Remove segment line residue from thresholding text containing boxes

GUI screendumps have to be made as similar to regular OCR compatible documents containing purely text as possible. While thresholding a screendump for text detection is one step closer in this direction, GUI elements containing text can turn into boxes of vertical and horizontal lines within the binarized image after applying it which would then lower the text detection quality. To deal with this let's optionally perform some morphological operations to remove segment lines with thickness up to a maximal segment line length.
intra2net · Apr 29, 2024 · 49e7092 · 49e7092
1 parent 79e1936
commit 49e7092
Showing 1 changed file with 12 additions and 0 deletions.
diff --git a/guibot/finder.py b/guibot/finder.py
@@ -1869,6 +1869,7 @@ def __configure_backend(self, backend=None, category="text", reset=False):
                 self.params[category]["psmode"] = CVParameter(3, 0, 13, enumerated=True)

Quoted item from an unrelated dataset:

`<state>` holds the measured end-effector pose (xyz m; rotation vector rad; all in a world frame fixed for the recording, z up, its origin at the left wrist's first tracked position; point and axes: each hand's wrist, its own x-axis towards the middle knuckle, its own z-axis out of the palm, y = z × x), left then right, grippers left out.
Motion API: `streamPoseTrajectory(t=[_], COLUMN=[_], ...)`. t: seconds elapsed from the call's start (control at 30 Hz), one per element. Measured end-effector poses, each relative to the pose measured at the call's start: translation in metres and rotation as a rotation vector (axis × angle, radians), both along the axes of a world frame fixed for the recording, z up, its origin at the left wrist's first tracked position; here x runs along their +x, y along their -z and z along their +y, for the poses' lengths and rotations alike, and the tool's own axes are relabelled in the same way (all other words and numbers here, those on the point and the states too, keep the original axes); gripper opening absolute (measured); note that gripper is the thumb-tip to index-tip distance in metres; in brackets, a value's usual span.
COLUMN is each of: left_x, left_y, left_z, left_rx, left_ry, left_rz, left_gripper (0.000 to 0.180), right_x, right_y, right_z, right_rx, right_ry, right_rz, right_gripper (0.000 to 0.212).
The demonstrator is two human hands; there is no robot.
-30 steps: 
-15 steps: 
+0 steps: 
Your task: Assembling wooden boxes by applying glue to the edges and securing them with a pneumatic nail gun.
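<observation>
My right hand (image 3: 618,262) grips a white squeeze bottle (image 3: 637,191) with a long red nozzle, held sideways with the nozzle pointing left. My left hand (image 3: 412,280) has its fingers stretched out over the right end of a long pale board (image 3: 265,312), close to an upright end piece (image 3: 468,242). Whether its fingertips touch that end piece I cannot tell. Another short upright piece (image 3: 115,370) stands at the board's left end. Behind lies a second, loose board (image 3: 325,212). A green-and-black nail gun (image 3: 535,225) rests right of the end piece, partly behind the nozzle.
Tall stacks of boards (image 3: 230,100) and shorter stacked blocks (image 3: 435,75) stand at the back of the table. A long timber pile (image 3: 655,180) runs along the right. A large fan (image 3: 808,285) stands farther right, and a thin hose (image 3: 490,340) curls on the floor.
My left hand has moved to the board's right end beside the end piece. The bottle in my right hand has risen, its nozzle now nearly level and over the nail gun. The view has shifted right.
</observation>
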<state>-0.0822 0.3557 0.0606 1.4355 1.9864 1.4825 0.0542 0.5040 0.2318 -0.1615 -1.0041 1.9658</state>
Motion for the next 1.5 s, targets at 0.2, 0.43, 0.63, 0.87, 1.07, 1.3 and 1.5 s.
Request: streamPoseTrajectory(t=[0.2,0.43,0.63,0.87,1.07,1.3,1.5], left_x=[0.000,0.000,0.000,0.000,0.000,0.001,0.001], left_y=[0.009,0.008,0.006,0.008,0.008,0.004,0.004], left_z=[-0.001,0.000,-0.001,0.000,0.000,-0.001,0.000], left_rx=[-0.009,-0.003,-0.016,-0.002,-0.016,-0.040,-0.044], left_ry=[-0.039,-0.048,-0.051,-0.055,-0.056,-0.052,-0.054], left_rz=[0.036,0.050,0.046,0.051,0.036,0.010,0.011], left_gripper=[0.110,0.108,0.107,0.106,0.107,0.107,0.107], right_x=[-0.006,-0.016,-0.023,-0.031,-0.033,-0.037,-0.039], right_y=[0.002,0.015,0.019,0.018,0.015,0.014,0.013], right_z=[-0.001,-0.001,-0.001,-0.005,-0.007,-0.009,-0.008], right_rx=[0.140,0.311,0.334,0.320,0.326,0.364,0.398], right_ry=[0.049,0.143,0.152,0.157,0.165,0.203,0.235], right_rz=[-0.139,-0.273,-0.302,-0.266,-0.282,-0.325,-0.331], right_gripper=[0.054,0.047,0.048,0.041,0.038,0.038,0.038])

                 self.params[category]["extra_configs"] = CVParameter("")
                 self.params[category]["binarize_detection"] = CVParameter(False)
+                self.params[category]["segment_line_max"] = CVParameter(1, 1, None, 1.0)
                 self.params[category]["recursion_height"] = CVParameter(0.3, 0.0, 1.0, 0.01)
                 self.params[category]["recursion_width"] = CVParameter(0.3, 0.0, 1.0, 0.01)
             elif backend == "east":
@@ -2285,6 +2286,17 @@ def _detect_text_boxes(self, haystack):
         detection_img = numpy.array(haystack.pil_image)
         if self.params["tdetect"]["binarize_detection"].value:
             detection_img = self._binarize_image(detection_img)
+
+            # remove segment line residue from thresholding text containing boxes (GUI elements)
+            max_segment = self.params["tdetect"]["segment_line_max"].value
+            for i in range(1, max_segment):
+                hline = cv2.getStructuringElement(cv2.MORPH_RECT, (max_segment, i))
+                hlopened = cv2.morphologyEx(detection_img, cv2.MORPH_OPEN, hline, iterations=1)
+                vline = cv2.getStructuringElement(cv2.MORPH_RECT, (i, max_segment))
+                vlopened = cv2.morphologyEx(detection_img, cv2.MORPH_OPEN, vline, iterations=1)
+                detection_img -= hlopened
+                detection_img -= vlopened
+
         else:
             detection_img = cv2.cvtColor(detection_img, cv2.COLOR_RGB2GRAY)
         detection_width = int(self.params["tdetect"]["recursion_width"].value * haystack.width)